Anadolu'nun büyük evladı
- GİRİŞ26.09.2012 11:13
- GÜNCELLEME26.09.2012 11:19
Fazıl Hüsnü Dağlarca "Milletler büyük evlatlarıya nefes alır!" demişti. Neşet Ertaş büyük evlattı.
Çünkü bize Orta Asya'dan Anadolu'ya göçenlerin, dağlara tepelere akarsulara isim verenlerin, gönül teli titreyenlerin, yürekten yüreğe gizli bir yol bulanların bozlaklarını, türkülerini taşıyordu.

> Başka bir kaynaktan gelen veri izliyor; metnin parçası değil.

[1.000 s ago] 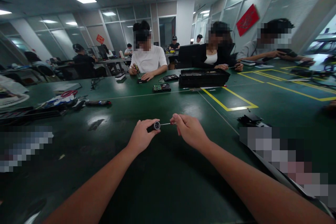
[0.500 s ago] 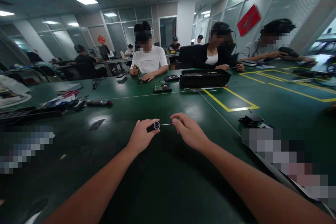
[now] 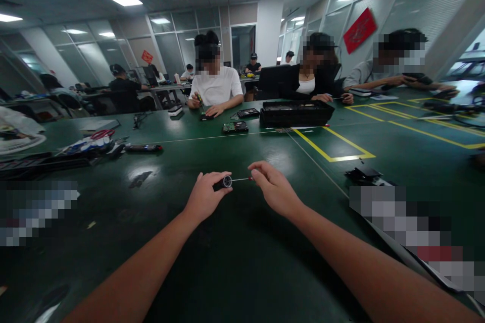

Geçmişimizle aramızda duran ışıltılı bir köprü gibiydi Neşet.
Son nefesine kadar dilinden düşürmediği büyük usta Muharrem Ertaş'ların, Çekiç Ali'lerin soluğunu aktarıyordu.
O Muharrem usta ki "Ferman padişahın dağlar bizimdir!" diye haykırdığı zaman kâinat durup dinlerdi.
O Çekiç Ali ki "Sarı yazma yakışmaz mı güzele" diye ünlediği zaman, kuşlar, böcekler, kelebekler susardı.
Genç Neşet Ertaş da radyo döneminde bir tek türküsüyle halkın ruhunu esir almıştı. O sıralarda yaygın olan ve çok kişinin okuduğu Ali İzzet'e ait "Mühür Gözlüm" türküsünü çığlık çığlığa söylemiş, o anda da Türkiye'ye damgasını vurmuştu.
Bu genç adamın sesinde, sazında sanki çırpınan bir kuşun çığlığı duyuluyordu. Dinleyenlerin tüyleri diken diken oluyordu.
O günden sonra herkes birbirine sormaya başladı: Kim bu adam, kim bu adam?
Halk onu tek bir kişi sanıyordu; elindeki sazın bin yıldır çalındığını, avazının bin yıldır Anadolu gökyüzüne salındığını bilmiyordu.
Âşık Veysel'in sesi toprağa benzerdi, Neşet'inki ise gökyüzüne, bulutlara, rüzgârlara, en yüksekten uçan turna kuşlarına.
Neşet Ertaş bizi geçmişimize bağlayan bir köprüydü dedim... Orta Asya'dan gelen Türkmen boylarının pentatonik müziğini duyuruyordu bizlere. İnsanlar bilinçle kavramasalar bile, kromozomlarına kazınmış olan bu tarihsel hafızayı hissediyorlar ve "İşte bu bizden!" diyorlardı.
Eğer Neşet ve babaları, amcaları İspanya'da yaşasa flamenko ustaları gibi onurlandırılırlar, incelemelere, tezlere konu olurlardı.